> [DIRECTIONS FOR THIS TASK]: The material beneath this line should be printed exactly, with its pictures omitted.

> [DATA EXTRACT]:
* * * * * * *

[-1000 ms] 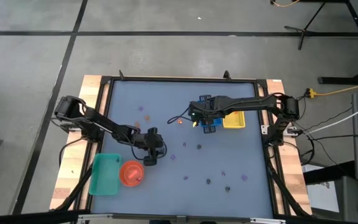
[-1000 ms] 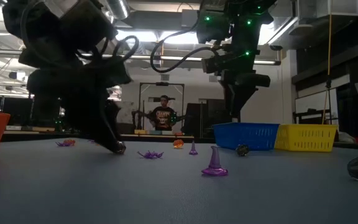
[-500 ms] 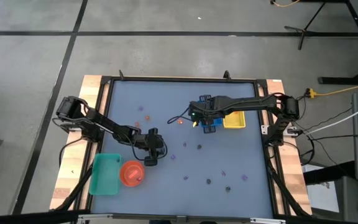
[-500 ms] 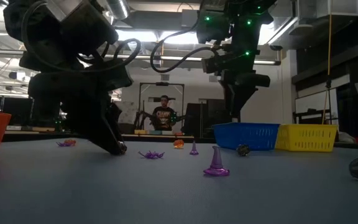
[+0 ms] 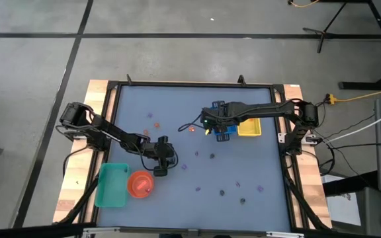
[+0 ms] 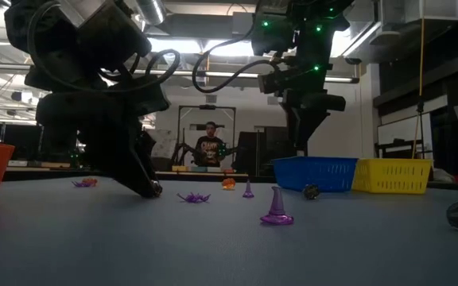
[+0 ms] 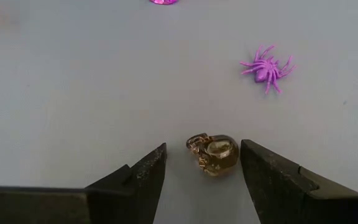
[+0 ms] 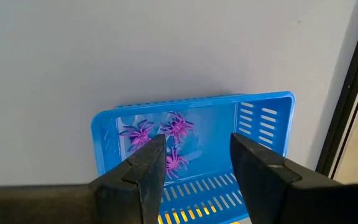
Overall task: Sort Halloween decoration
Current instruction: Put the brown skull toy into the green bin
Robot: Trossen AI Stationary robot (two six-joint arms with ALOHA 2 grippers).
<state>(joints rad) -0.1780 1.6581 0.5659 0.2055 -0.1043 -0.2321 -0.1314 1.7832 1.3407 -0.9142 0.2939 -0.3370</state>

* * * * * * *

> [PROBLEM SOLUTION]:
[-1000 ms] 
[-1000 ms] 
[-500 ms] 
[-500 ms] 
[+0 ms] 
[+0 ms] 
[+0 ms] 
[+0 ms] 
Overall task: Sort Halloween decoration
Current instruction: Put the brown skull toy into the green bin
Robot: Trossen AI Stationary robot (two six-joint arms with ALOHA 2 grippers).
<state>(joints rad) -0.1780 1.6581 0.5659 0.2055 -0.1043 -0.2321 -0.1314 1.7832 1.3407 -0.9142 0.2939 -0.3370</state>

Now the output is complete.